Springfield, IL-(ENEWSPF)- Owners of vacant properties who are not actively seeking tenants or buyers, or making alterations while continuing to receive property tax relief could face a vacancy fraud complaint and pay a penalty under bipartisan legislation co-sponsored by House Republican Leader Jim Durkin (R-Western Springs).
“Corporations or unscrupulous property owners should not be able to receive special breaks or deals at the expense of communities. This bipartisan bill helps to address that as it relates to property taxes by giving local taxing bodies the ability to go after bad actors and ensure that property owners are paying what they actually owe, which will help our schools, other units of local government, and taxpayers,” said Durkin.
House Bill 2517 creates the Vacancy Fraud Act. The new act would allow a taxing body or representative of a taxing body to file a vacancy fraud complaint with the county board of review if property is receiving vacancy relief and the property owner is not actively attempting to lease, sell or alter the property. In addition, it establishes factors in determining whether or not vacancy fraud has occurred and the penalties.

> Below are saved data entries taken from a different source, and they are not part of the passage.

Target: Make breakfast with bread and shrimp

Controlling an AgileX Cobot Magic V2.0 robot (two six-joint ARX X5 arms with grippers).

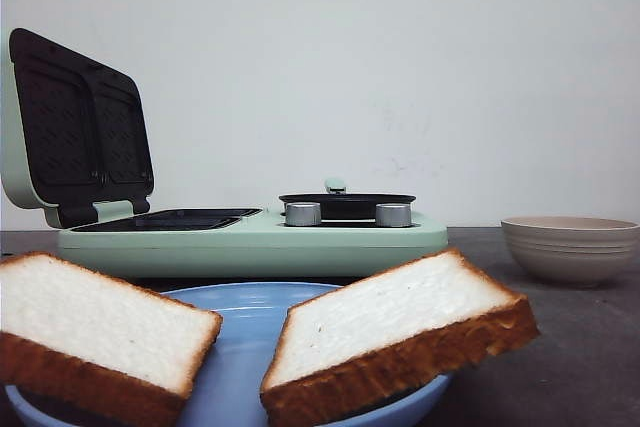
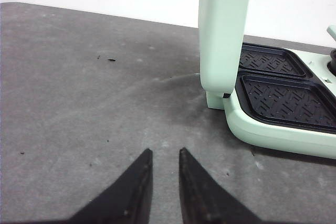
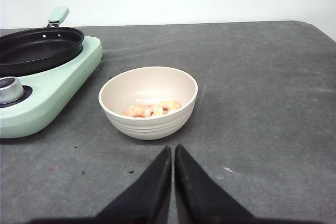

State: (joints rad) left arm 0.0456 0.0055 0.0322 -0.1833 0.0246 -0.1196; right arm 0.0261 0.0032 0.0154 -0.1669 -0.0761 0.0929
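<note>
Open grey table [image 2: 79, 103] at frame left; upright lid [image 2: 223, 30] blocks right. Bowl [image 3: 148, 102] stands just ahead of right gripper [image 3: 172, 153].

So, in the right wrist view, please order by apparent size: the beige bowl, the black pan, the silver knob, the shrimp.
1. Black pan, though cut off by the picture's edge.
2. Beige bowl; it is nearer the camera, so its rank against the pan is unsure.
3. Silver knob.
4. Shrimp; the pile looks wider than the knob, single pieces smaller.

bread slices: two, one [image 1: 95, 332] and another [image 1: 395, 332] | blue plate [image 1: 240, 347]: one | beige bowl [image 3: 148, 102]: one | shrimp [image 3: 151, 109]: a small pile, count unclear | green breakfast maker [image 1: 250, 232]: one, with two knobs | black pan [image 3: 39, 48]: one
</note>
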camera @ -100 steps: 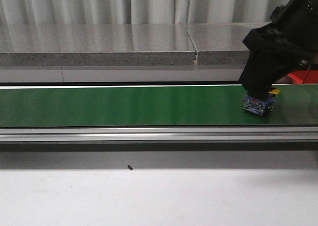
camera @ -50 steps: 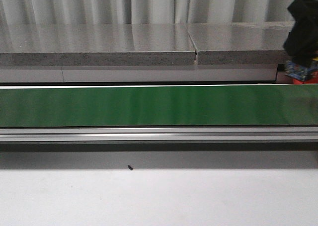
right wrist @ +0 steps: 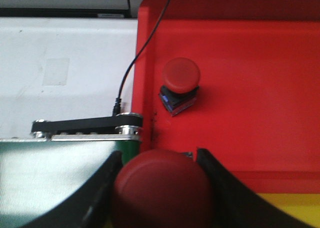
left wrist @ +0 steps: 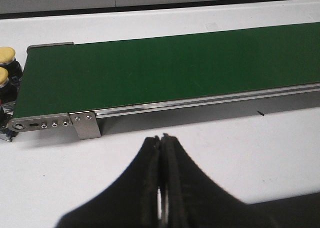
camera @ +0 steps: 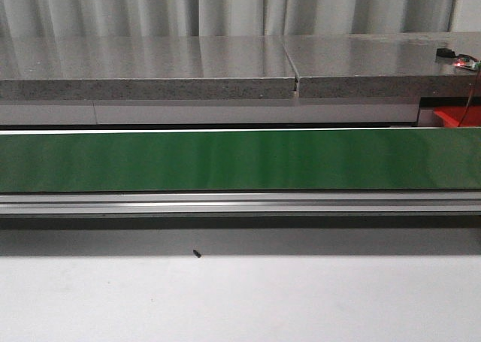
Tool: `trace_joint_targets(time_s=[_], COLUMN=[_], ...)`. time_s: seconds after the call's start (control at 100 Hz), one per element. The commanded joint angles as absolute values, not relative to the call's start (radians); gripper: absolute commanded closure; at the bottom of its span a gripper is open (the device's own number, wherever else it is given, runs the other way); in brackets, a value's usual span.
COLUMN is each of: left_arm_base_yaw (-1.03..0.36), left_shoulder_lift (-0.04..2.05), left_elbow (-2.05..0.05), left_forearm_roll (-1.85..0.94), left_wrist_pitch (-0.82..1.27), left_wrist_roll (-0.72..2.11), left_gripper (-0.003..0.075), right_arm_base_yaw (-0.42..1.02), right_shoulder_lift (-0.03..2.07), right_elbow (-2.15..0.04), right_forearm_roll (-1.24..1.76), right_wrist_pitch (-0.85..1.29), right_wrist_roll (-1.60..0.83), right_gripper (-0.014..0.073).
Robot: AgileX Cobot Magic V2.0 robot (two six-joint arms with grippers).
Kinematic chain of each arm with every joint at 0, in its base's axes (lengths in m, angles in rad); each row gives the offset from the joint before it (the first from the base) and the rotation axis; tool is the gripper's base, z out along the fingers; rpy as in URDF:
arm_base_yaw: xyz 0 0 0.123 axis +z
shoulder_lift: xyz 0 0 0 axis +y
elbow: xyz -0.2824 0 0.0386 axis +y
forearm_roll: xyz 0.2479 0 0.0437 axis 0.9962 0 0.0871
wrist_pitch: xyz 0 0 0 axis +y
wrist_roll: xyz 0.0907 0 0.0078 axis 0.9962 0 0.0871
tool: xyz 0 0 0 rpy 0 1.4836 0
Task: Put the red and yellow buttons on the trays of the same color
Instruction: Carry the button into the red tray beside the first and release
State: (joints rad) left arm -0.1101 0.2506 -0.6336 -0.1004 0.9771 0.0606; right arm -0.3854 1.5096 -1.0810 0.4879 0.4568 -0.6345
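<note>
Fingers of our right gripper [right wrist: 160,188] pinch a red button [right wrist: 162,190] over the near edge of the red tray [right wrist: 260,87]. Farther in, another red button [right wrist: 181,85] sits on that tray. Our left gripper [left wrist: 161,183] has fingers pressed together, holding nothing, near the green conveyor belt [left wrist: 165,70]; two yellow buttons [left wrist: 6,62] sit beyond the belt's end.

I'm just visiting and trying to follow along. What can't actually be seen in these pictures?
- Front view: both arms are out of frame; the red plastic tray is cut off by the right edge.
- Right wrist view: the red round-capped button in the right gripper hides its own base; only a strip of yellow tray shows.
- Left wrist view: two yellow-capped buttons are partly hidden by the green conveyor belt's end.
</note>
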Motion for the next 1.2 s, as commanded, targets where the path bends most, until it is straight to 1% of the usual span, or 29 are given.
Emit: trace_joint_targets(time_s=[0.0, 0.21, 0.47, 0.76, 0.99, 1.19], left_arm_base_yaw=[-0.116, -0.116, -0.116, -0.116, -0.116, -0.116], left_shoulder_lift=[0.262, 0.262, 0.262, 0.262, 0.262, 0.262], left_elbow=[-0.657, -0.657, -0.657, -0.657, -0.657, -0.657], left_forearm_roll=[-0.115, -0.115, -0.115, -0.115, -0.115, -0.115], left_wrist_pitch=[0.911, 0.911, 0.911, 0.911, 0.911, 0.911], left_wrist_roll=[0.06, 0.06, 0.06, 0.06, 0.06, 0.06], left_gripper=[0.0739, 0.0739, 0.0739, 0.0739, 0.0739, 0.0739], right_arm_base_yaw=[-0.415, -0.42, -0.42, -0.42, -0.415, -0.381], right_shoulder_lift=[1.522, 1.631, 1.751, 1.81, 1.832, 1.864], right_elbow=[-1.15, -1.207, -1.207, -1.212, -1.25, -1.253], right_forearm_roll=[0.548, 0.588, 0.606, 0.659, 0.691, 0.692], right_wrist_pitch=[0.439, 0.444, 0.373, 0.305, 0.305, 0.306], right_wrist_roll=[-0.643, -0.643, -0.643, -0.643, -0.643, -0.661], right_gripper=[0.0326, 0.0326, 0.0326, 0.0326, 0.0326, 0.0326])
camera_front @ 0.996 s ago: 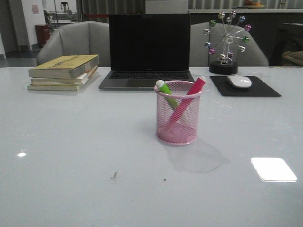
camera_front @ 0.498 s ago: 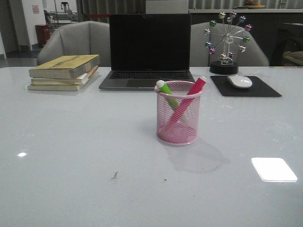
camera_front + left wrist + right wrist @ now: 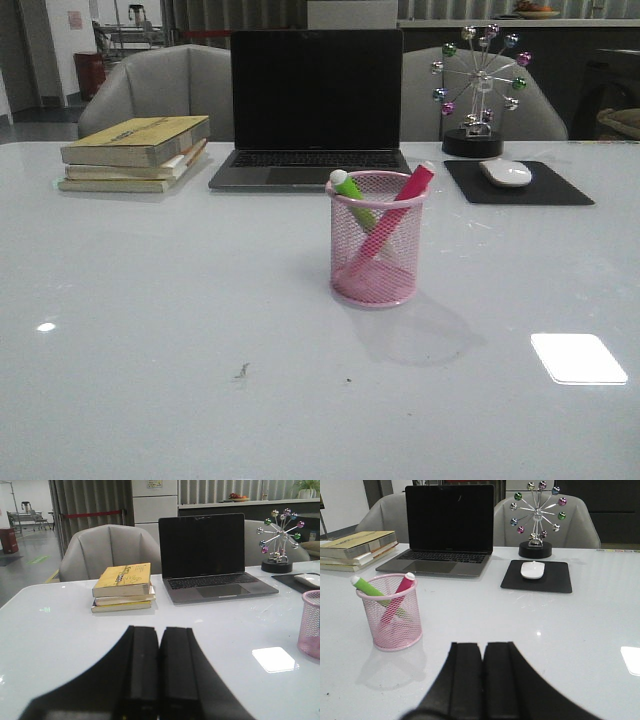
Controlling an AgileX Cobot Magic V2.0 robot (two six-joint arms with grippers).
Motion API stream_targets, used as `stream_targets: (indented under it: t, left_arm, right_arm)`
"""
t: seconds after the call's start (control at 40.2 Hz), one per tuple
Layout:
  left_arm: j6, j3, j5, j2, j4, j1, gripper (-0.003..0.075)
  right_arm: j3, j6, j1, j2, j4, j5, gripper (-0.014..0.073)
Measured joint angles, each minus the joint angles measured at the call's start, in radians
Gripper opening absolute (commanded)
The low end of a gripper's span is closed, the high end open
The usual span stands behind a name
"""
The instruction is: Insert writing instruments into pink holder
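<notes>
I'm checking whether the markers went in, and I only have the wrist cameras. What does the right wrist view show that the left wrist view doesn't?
Only the right wrist view shows the green highlighter and pink highlighter standing crossed inside the pink holder, plus the whole mouse on its mouse pad and the shut right end effector.

Only the left wrist view shows the shut left end effector, and only a slice of the holder at the frame edge, its contents cut off.

Both show the laptop, the stacked books and the ferris-wheel ornament.
</notes>
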Motion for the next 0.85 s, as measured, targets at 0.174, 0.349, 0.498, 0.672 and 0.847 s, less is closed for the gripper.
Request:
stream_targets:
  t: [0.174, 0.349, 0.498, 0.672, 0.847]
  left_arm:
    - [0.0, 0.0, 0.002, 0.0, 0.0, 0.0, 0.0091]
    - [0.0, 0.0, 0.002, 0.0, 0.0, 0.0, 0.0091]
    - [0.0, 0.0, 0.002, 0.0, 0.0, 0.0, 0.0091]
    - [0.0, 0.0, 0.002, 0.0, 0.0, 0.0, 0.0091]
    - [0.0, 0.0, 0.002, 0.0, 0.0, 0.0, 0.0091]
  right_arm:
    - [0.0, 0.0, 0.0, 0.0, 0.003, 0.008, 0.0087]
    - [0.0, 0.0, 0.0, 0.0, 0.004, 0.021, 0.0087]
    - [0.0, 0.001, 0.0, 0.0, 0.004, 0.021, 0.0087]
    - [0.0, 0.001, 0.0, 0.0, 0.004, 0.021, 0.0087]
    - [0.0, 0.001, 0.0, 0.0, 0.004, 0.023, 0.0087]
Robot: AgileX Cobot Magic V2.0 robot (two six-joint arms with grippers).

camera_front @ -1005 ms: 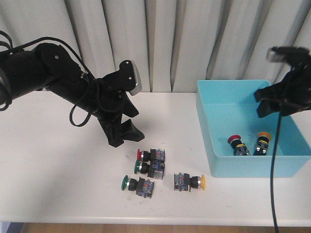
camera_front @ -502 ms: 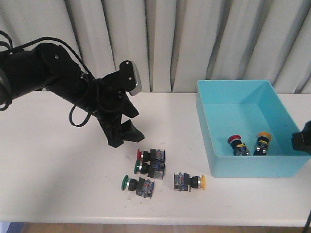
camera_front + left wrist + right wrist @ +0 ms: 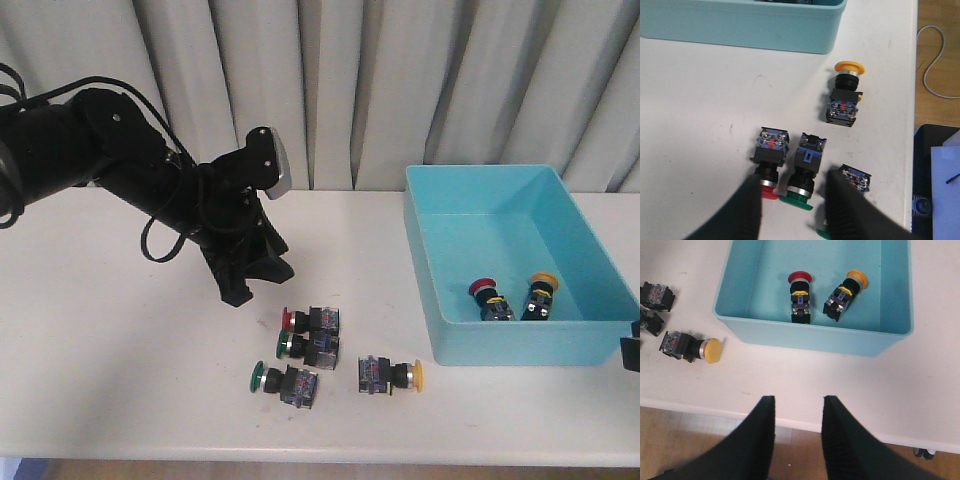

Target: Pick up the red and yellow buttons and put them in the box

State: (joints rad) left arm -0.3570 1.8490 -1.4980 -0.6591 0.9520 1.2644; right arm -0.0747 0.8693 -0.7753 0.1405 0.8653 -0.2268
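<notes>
On the table (image 3: 120, 340), a red button (image 3: 769, 155) and a green button (image 3: 805, 167) lie side by side, just under the left gripper (image 3: 790, 210). Its two fingers (image 3: 747, 210) are spread apart and hold nothing. A yellow button (image 3: 390, 375) lies alone, near the blue box (image 3: 520, 340). Another green button (image 3: 280, 380) lies nearest the table's front edge. Inside the box, one red button (image 3: 800, 292) and one yellow button (image 3: 845, 290) lie close together. The right gripper (image 3: 796, 437) hangs past the table's edge, fingers apart, holding nothing.
</notes>
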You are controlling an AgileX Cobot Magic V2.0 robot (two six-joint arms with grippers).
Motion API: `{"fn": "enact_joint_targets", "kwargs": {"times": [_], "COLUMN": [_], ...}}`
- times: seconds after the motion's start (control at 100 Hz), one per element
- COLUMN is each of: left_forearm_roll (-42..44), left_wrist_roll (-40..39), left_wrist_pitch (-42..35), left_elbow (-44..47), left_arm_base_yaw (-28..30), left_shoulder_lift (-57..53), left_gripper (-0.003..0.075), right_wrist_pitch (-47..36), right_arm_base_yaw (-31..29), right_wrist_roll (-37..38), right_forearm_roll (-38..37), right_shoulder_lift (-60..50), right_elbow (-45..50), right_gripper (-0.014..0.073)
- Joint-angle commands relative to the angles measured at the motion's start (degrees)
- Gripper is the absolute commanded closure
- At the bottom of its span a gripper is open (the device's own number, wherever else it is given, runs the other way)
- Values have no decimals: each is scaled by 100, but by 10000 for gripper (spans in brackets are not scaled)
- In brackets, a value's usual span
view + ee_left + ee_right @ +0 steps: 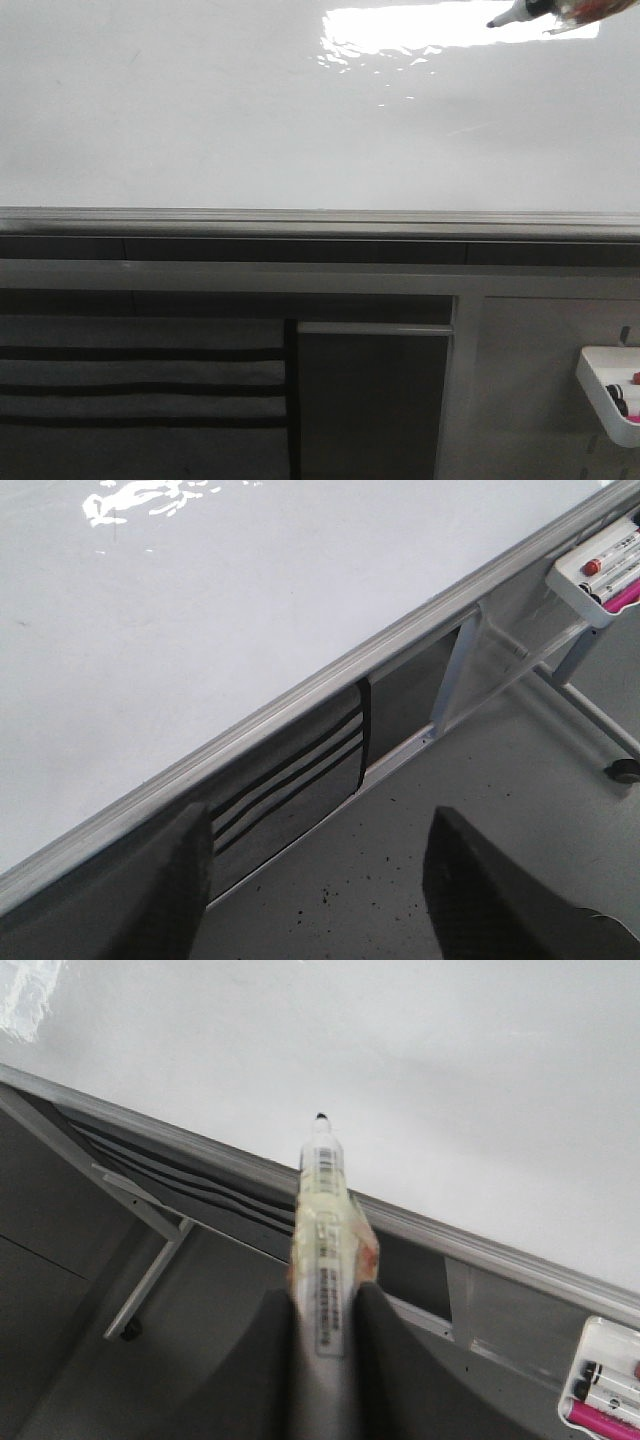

Upon determination that an owner of vacant property is not actively attempting to sell, lease or alter the vacant property, the board of review and chief county assessment officer may impose the following penalties: Prohibit any vacancy relief until the property is sold or leased; require the payment of three times the amount of back taxes owed for any vacancy relief while the owner was not actively attempting to sell, lease or alter the vacant property; require the payment of interest on any back taxes. Repeat offenders within a five year period may be charged a penalty not to exceed 25% of the amount of back taxes.